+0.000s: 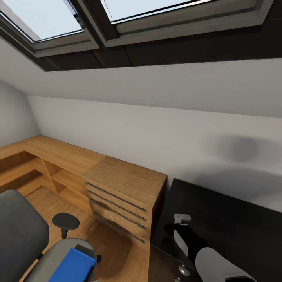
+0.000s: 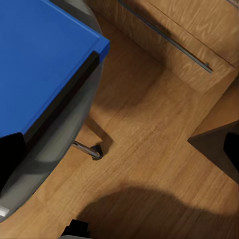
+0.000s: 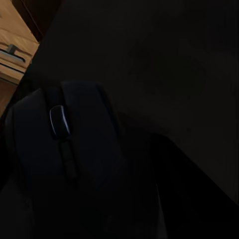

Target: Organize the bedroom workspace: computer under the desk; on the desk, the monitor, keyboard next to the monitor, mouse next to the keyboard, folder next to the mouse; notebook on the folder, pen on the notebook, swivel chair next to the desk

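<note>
1. Two risks face you at once: the mouse (image 3: 64, 149) and the folder (image 1: 72, 264) are both unfinished business.
2. In the right wrist view the mouse sits huge in the lower left of the frame, over the glossy black desk (image 3: 164, 64). You cannot tell whether the right gripper's fingers are clamped on it or spread apart; they are lost in the dark.
3. If the mouse is still held, a release too near the desk's corner could send it over the edge toward the oak floor (image 2: 149, 144).
4. In the head view the right arm (image 1: 217, 262) enters at the lower right, over the desk (image 1: 235, 219), close to the drawer knobs (image 1: 183, 270). Swinging it carelessly could clip the oak drawer cabinet (image 1: 121, 199) just beside the desk.
5. The folder lies on the swivel chair (image 1: 19, 235) at the lower left; the left wrist view looks down on its blue cover (image 2: 35, 59). The left gripper's fingers are not readable there, so I cannot tell their state.
6. The chair rides on castors; a push could roll it away.
7. The room: grey sloped wall, skylights (image 1: 47, 19) across the top, low oak shelving (image 1: 35, 168) at left centre.
</note>
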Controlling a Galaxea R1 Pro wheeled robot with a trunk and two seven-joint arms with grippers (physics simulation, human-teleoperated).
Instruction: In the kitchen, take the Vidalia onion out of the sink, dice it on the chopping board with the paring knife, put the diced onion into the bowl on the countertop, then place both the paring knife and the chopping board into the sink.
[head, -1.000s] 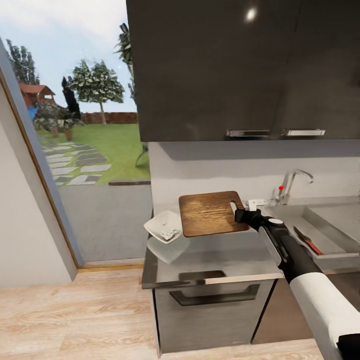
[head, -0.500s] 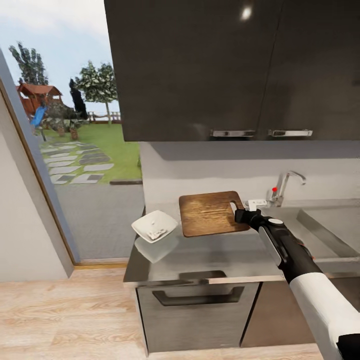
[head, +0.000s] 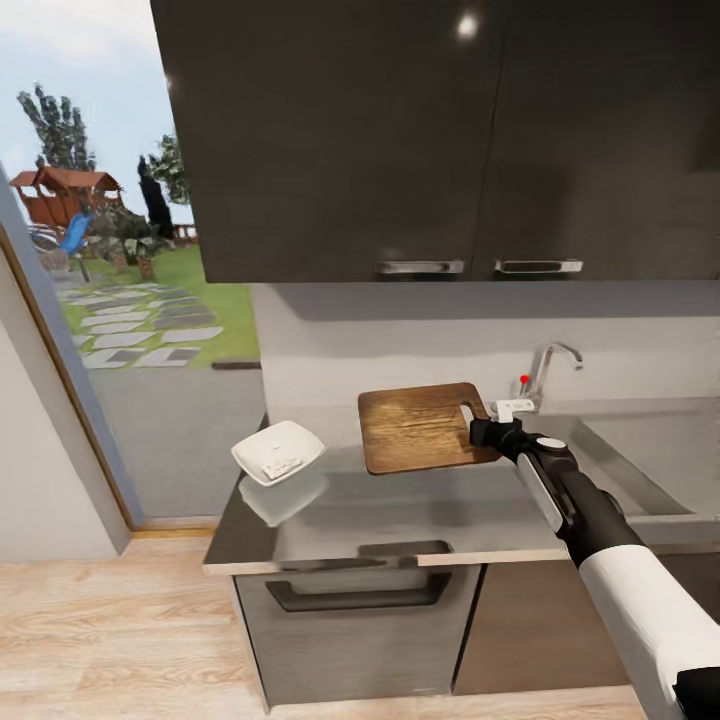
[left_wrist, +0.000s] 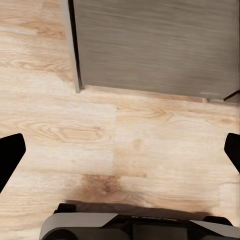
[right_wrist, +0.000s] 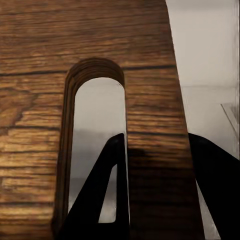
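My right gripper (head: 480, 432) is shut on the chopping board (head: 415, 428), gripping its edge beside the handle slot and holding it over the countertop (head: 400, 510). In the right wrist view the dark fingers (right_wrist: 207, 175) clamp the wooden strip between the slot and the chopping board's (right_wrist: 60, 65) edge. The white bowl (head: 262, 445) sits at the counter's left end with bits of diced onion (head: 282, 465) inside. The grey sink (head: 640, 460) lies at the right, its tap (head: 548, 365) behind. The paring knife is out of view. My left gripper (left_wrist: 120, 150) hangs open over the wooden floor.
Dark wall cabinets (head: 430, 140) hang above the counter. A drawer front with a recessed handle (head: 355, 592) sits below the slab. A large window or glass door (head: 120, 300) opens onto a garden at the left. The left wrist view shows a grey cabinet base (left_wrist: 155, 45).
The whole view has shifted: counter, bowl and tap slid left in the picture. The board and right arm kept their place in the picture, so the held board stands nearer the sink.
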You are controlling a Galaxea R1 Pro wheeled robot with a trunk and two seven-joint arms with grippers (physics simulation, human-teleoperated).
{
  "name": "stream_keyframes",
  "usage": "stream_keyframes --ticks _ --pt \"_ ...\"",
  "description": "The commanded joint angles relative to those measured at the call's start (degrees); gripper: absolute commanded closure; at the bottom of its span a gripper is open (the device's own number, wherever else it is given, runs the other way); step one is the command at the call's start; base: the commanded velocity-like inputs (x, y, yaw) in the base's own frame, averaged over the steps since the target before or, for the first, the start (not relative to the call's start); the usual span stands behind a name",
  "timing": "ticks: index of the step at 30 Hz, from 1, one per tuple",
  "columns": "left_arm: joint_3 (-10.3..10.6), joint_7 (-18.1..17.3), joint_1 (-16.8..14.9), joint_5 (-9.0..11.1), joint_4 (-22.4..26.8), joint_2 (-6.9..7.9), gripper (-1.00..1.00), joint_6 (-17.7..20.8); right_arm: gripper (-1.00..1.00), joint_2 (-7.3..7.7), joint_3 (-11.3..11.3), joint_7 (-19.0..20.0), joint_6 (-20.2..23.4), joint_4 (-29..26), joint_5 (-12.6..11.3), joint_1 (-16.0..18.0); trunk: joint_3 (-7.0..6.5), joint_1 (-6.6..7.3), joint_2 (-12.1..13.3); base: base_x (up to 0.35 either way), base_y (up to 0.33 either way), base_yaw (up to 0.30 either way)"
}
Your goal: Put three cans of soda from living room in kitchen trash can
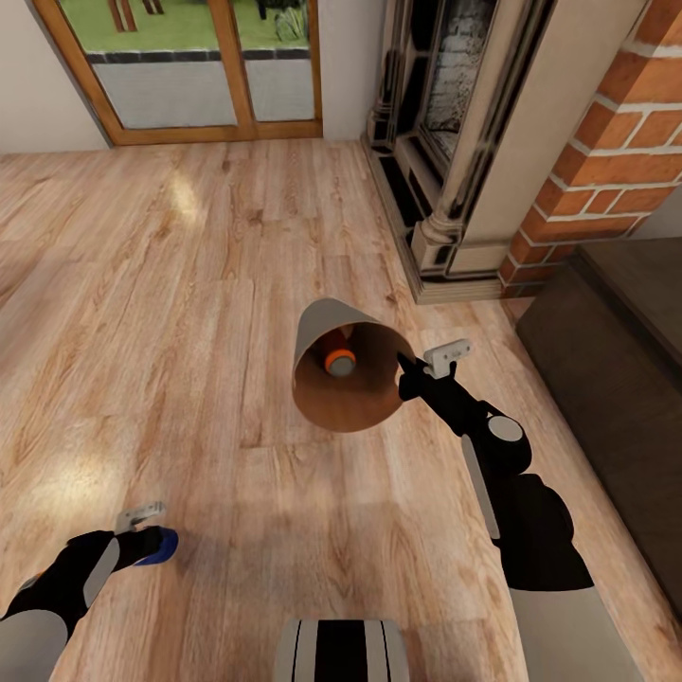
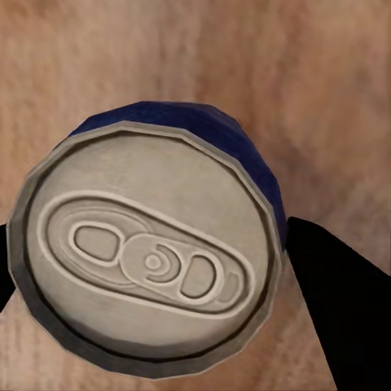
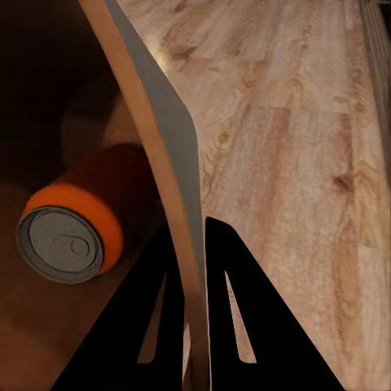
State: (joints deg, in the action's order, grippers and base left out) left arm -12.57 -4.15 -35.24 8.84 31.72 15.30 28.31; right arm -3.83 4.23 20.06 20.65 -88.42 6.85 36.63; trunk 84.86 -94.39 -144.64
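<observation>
R claw clamped on tash can rim w/ orange can of soda inside; L claw clamped on blue-sided can.

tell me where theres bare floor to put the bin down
Open wood floor runs from the glass doors down to the left gripper and its can. It is tighter on the other side, between the bin, the fireplace and the dark cabinet.

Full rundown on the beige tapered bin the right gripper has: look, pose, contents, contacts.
The beige-grey tapered bin has a glossy brown inside and a thin rim. It is tipped, mouth facing the head camera, above the wood floor. The right gripper pinches its wall, one finger inside, one outside. An orange soda can with a silver top lies on its side within.
</observation>
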Motion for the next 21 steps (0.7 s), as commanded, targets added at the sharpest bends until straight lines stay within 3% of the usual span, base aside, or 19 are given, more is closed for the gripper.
stream_keyframes --ticks 1,21 --pt "0.0 0.0 0.0 0.0 0.0 -0.02 1.0 0.0 1.0 -0.02 0.0 0.5 0.1 -0.1 -0.6 0.0 -0.01 0.01 0.0 0.0 0.0 0.0" --pt "0.1 0.1 0.0 -0.2 -0.1 -0.16 1.0 0.1 1.0 -0.18 0.0 0.3 0.3 0.4 -0.1 -0.6 -4.44 0.52 0.3 0.0 0.0 0.0"
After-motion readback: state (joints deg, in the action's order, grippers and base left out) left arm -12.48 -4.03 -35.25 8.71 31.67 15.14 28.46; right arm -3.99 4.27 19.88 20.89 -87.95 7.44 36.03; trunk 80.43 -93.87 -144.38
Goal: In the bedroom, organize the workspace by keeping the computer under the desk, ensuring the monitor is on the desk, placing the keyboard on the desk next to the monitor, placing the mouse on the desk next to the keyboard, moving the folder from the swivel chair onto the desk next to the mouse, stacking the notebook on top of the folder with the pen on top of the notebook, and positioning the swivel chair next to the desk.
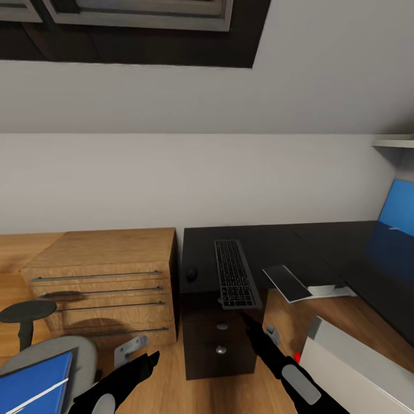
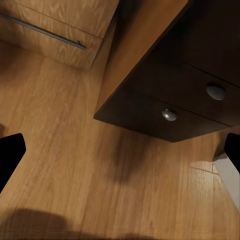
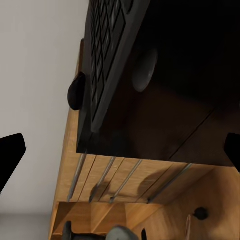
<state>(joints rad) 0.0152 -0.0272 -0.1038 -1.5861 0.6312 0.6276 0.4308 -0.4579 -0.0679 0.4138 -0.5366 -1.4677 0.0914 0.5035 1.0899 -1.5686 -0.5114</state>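
Down at the near edge of the head view, left gripper [image 1: 150, 359] hanging low over the floor by the chair [image 1: 54, 359], fingers spread wide in its wrist view and holding nothing. Right gripper [image 1: 247, 318] reaching up toward the tabletop [image 1: 270, 241], tips just short of the keyboard [image 1: 235, 273]; fingers likewise wide apart in its wrist view, empty. Keyboard lying lengthwise on the tabletop, near end jutting past the front edge above the drawers [image 1: 221, 342]; mouse [image 1: 191, 274] just beside it, on its left in the head view. Monitor [image 1: 305, 282] apparently tipped over at the inner corner. One folder [image 1: 34, 382] flat on the chair seat, another blue sheet [image 1: 398, 208] propped at far right. Computer [image 1: 351, 374] on the floor by the right arm. Probably light and stiff, that keyboard, thin and slick-edged; best pinched across its overhanging end, or simply nudged back on.
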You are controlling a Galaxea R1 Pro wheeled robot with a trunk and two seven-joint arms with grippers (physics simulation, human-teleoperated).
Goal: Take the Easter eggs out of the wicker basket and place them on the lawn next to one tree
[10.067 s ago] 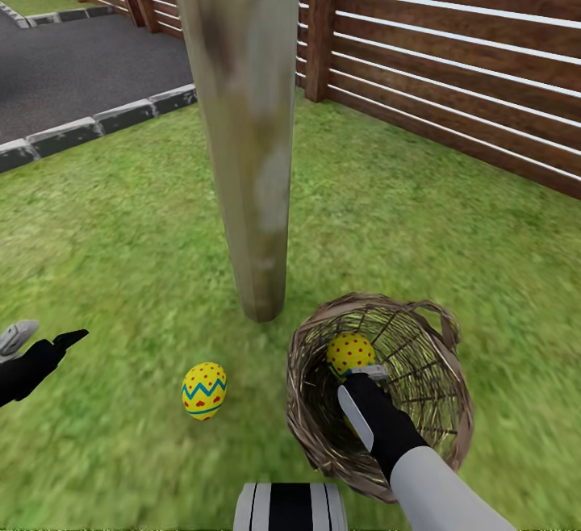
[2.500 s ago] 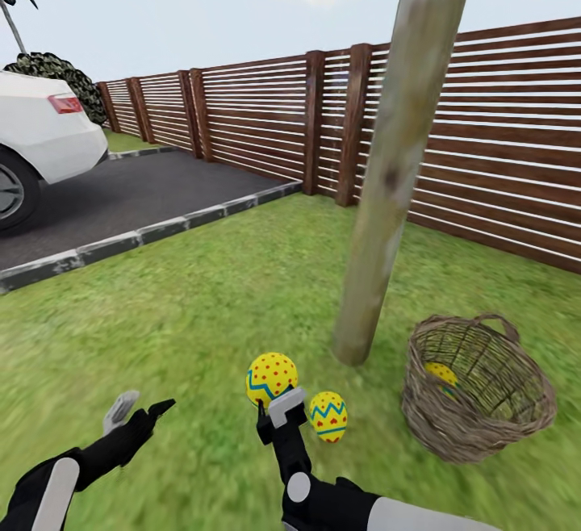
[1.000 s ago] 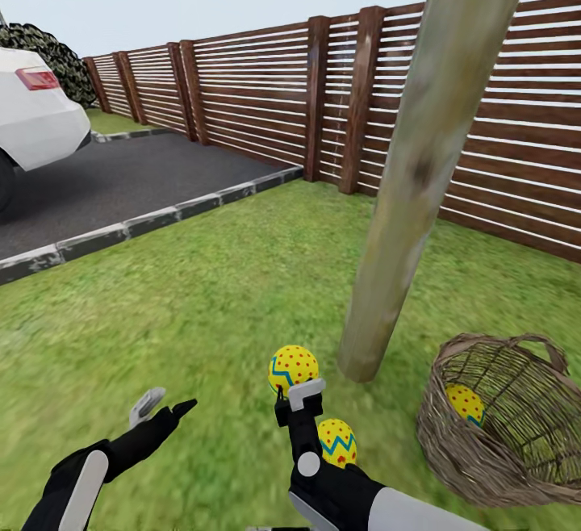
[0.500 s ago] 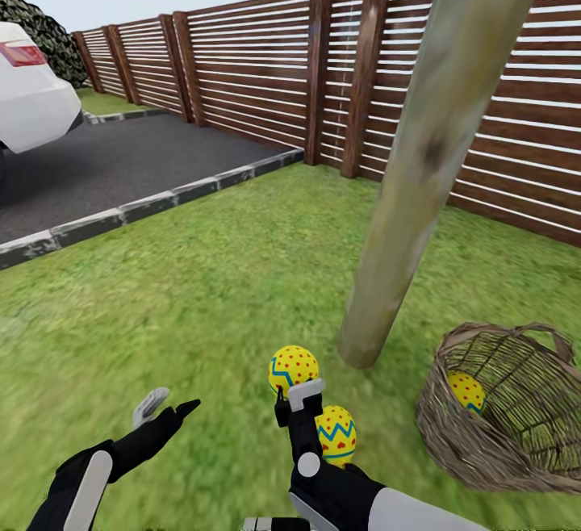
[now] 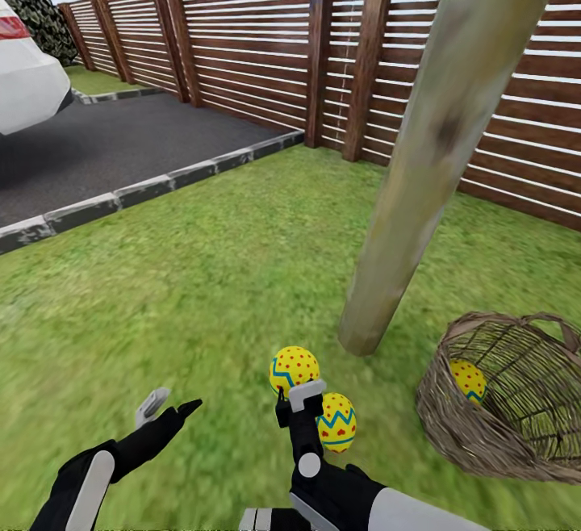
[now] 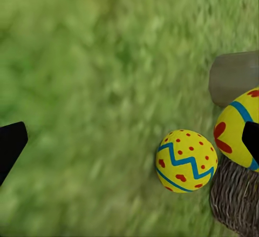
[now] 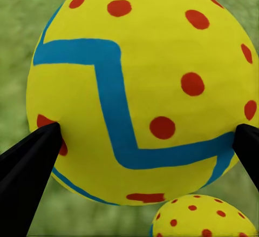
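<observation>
While my right pincer (image 5: 295, 392) is pinching a dotted Easter egg (image 5: 294, 369) across its belly above the lawn (image 5: 202, 273) near the tree (image 5: 387, 273), it's looking smooth, rigid, slip-prone; left pincer (image 5: 165, 410) hanging open.

The tree (image 5: 436, 152) loses its crown past the head view's top edge. Wicker of the basket (image 5: 492, 426) half hides the egg (image 5: 467, 379) inside.
</observation>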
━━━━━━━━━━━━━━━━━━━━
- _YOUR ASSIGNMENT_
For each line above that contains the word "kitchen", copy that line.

- _REPLY TO THE EXERCISE_
Instruction: In the kitchen, take the Vidalia onion out of the sink, dice it on the chopping board with the paring knife, put the diced onion into the bowl on the countertop, then place both the paring knife and the chopping board into the sink.
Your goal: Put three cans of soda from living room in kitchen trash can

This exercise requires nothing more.